Amidst all this, Sultana continued to shape the party’s political direction—despite having no official leadership role. She took to the media to advocate for policies such as leaving NATO and cutting diplomatic ties with Israel, stances that set her apart even from traditional Green Party positions. As UnHerd noted, Sultana criticized the Greens for not being sufficiently “anti-Zionist” and for lacking a true “class-based” socialist identity. She also floated ideas like climate reparations for Jamaica and called for a “member-led democracy,” even as she was accused of pre-defining the party’s politics on the fly.

This uncompromising approach has attracted a host of radical left-wing groups—including the Socialist Worker Party, Socialist Party, Revolutionary Communist Party, Alliance for Workers’ Liberty, and Revolutionary Socialism in the 21st Century—each eager to influence the party’s direction.

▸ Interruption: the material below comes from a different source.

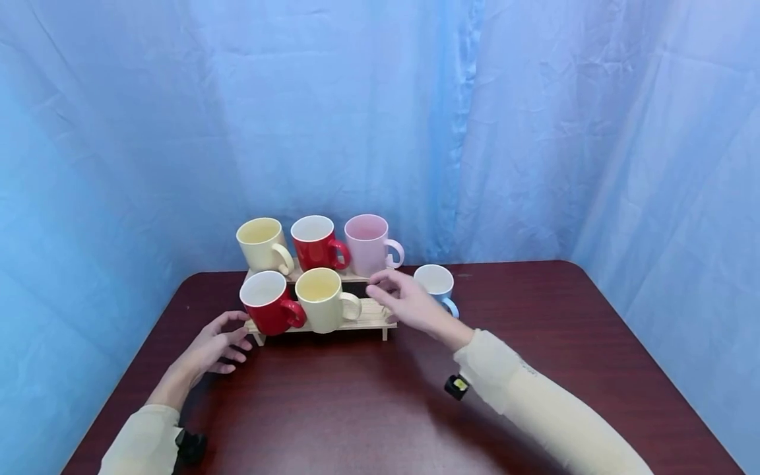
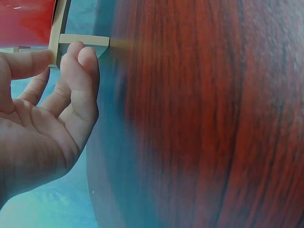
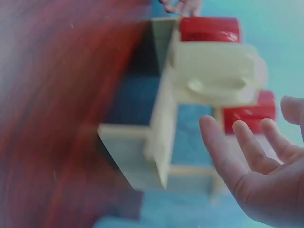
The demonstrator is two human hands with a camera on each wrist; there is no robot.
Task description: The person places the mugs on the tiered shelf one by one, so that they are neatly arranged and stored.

But the influx of maximalist positions and sectarian squabbles has also fueled criticism that Sultana is courting the extremities of British Trotskyism, rather than building a broad, effective coalition.

Sultana’s personal life has become part of the story, too. Her husband, Craig Lloyd, a former trade union official, has reportedly expressed ambitions to become Your Party’s general secretary, despite lacking senior management experience. Some see the pair as the Left’s answer to the Clintons—a new power couple hoping to storm the establishment together.

Yet, as UnHerd observes, Sultana’s reputation has suffered. Public perception of Your Party has soured, with critics branding it “po-faced, hectoring, lacking in self-awareness and obsessed with arcane minutiae.” Sultana herself is now viewed by some as a “serious liability,” her penchant for scorched-earth politics undermining the painstaking work of coalition-building. Even those sympathetic to her goals worry that her attacks on colleagues—especially over issues like transgender rights—alienate potential allies at a time when unity is desperately needed to counter the rise of Reform and other right-wing forces.

Despite these setbacks, Sultana retains a substantial social media following and support from Trotskyist groups. Her confidence remains undimmed, even as the party’s internal truce remains tentative at best. Meanwhile, the Greens, under Zack Polanski, have emerged as a credible threat to Labour in the polls, prompting further defections—most recently a bevy of Scottish Greens, including councillors and activists, who joined Your Party in late October.

Regional assemblies are set to begin soon, offering a test of whether Your Party can move beyond infighting and engage its membership in meaningful political action. For now, the party’s fate—and Sultana’s—hangs in the balance, a microcosm of the broader challenges facing Britain’s fractured left.

As history has shown, political revolutions are as likely to devour their own as they are to change the world. For Sultana and Your Party, the coming months will reveal whether their story ends in tragedy, farce, or—against the odds—renewal.